28 Januari 2008 15:06:47
PROLOG
Tujuh hari berkabung untuk wafatnya mantan presiden Soeharto, presiden kedua republik ini. Demikian pemerintah mengumumkan. Diinstruksikan juga untuk mengibarkan bendera setengah tiang untuk menyatakan rasa berkabung, memberi penghormatan terakhir untuk kepergian mantan penguasa Orde Baru, sang Bapak Pembangunan, Jenderal Bintang Lima, the Smiling General, Haji Muhammad Soeharto.
1
Sejak dari sebelum kematiannya, ada banyak, banyak sekali pihak, para tokoh-tokoh masyarakat dan para pejabat-pejabat yang terhormat, yang meminta masyarakat untuk memaafkan Soeharto, meminta pemerintah untuk memberikan pengampunan untuknya, apapun bentuknya.
Dari yang jelas memang kacung setianya semacam Wiranto dan Moerdiono, orang-orang yang pernah mendapatkan kenyamanan darinya semacam Muladi, pejabat-pejabat yang entah bagaimana tetap setia kepada majikan dan dewanya itu semacam wakil ketua MPR A. M. Fatwa, tokoh keagaamaan seperti ketua MUI Ma'ruf Amin, tokoh politik Amien Rais, hingga artis-artis "figur publik" dan tokoh-tokoh lainnya.

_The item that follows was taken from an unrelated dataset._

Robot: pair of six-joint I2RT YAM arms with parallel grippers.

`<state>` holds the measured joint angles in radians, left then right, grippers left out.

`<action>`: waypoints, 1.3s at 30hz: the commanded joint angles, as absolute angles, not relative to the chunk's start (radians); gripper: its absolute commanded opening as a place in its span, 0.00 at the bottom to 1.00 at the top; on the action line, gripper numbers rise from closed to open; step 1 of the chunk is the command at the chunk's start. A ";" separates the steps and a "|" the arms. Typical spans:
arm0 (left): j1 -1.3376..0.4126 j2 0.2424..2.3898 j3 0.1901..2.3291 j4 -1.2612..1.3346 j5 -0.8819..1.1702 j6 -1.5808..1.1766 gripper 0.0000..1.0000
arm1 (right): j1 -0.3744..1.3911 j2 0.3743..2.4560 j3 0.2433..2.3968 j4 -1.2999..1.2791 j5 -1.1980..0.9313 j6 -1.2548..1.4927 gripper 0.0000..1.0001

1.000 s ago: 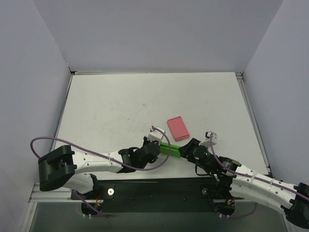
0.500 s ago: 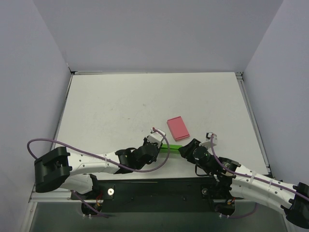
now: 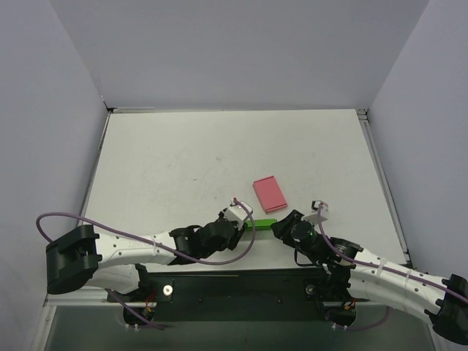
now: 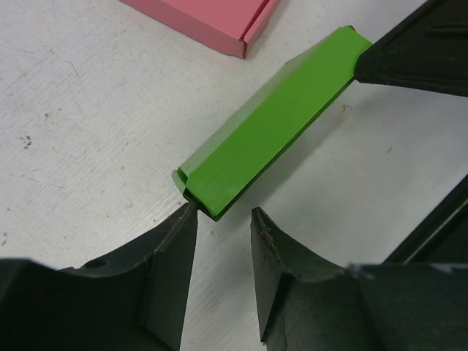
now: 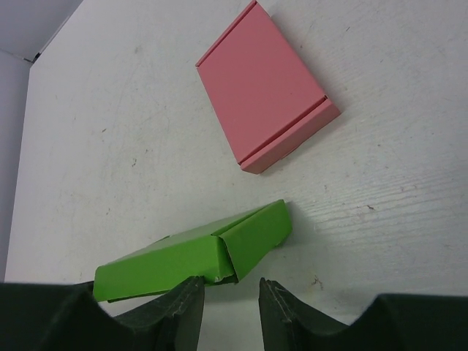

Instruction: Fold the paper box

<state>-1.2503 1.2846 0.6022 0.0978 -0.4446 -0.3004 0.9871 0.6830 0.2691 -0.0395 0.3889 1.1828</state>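
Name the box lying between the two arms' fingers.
The green paper box; the pink box lies flat farther back, untouched.

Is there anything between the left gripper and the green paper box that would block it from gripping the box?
Nothing visible does. The near end of the paper box lies right before the tips of the open left gripper; the pink box lies apart, farther off.

From above, the paper box (image 3: 261, 224) shows only as a thin green sliver between the left claw (image 3: 244, 222) and right claw (image 3: 277, 227). The left wrist view cuts the pink box (image 4: 212, 18) at its top edge. There the right claw covers the paper box's far end, leaving its grip unclear.
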 commanded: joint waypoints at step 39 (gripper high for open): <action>-0.859 1.683 0.919 0.115 0.116 -0.273 0.66 | 1.111 1.103 0.376 0.255 0.210 0.732 0.26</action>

Dan ya! Memang sebagian masyarakat pun memaafkannya dengan ikhlas, diikuti dengan ungkapan-ungkapan dan kutipan-kutipan religius nan alim berbahasa Arab, masyarakat memaafkan segala dosa-dosa mantan presiden Soeharto.
Lebih dari itu, sebagian masyarakat malah meminta maaf kepadanya, kepada almarhum Soeharto yang mereka cintai. Mereka meminta maaf atas nama masyarakat Indonesia yang hingga akhir hayatnya tak mampu memaafkannya, yang tetap menghujat-hujatnya, yang tidak dapat melupakan keburukannya, dan tidak sudi mengingat segala jasa-jasanya. Mereka meminta maaf kepada Almarhum Bapak Pembangunan Soeharto.
Memang ternyata masyarakat masih mencintainya. Banyak warga yang berusaha melayat ke kediamannya di jalan Cendana, banyak warga yang langsung berangkat ke Solo untuk mengiringi pemakamannya, suasana sendu berputar-putar di televisi, dan ya, memang bendera setengah tiang terlihat di banyak tempat.
2
Bersama istrinya, seorang pedagang bubur ayam gerobakan melihat di televisi aksi Tramtib menertibkan pedagang-pedagang kaki lima di jalan Diponegoro, Salemba; memukul dan menendang-nendang pedagang yang berusaha memunguti dagangannya. Ia menangis, ia geram, "lihat tuh Bu, lihat tuh! Jahat sekali mereka. Pedagang ditendang-tendang!" Tiga minggu sebelumnya gerobaknya sendiri digaruk Tramtib karena berdagang pada tempat yang tidak semestinya. Ia membuat gerobak yang baru, tetapi tetap ketakutan, sangat-sangat ketakutan. "Bagaimana ya Bu kalau nanti dagangan kita diambil lagi," pagi harinya ia telah ditemukan mati gantung diri.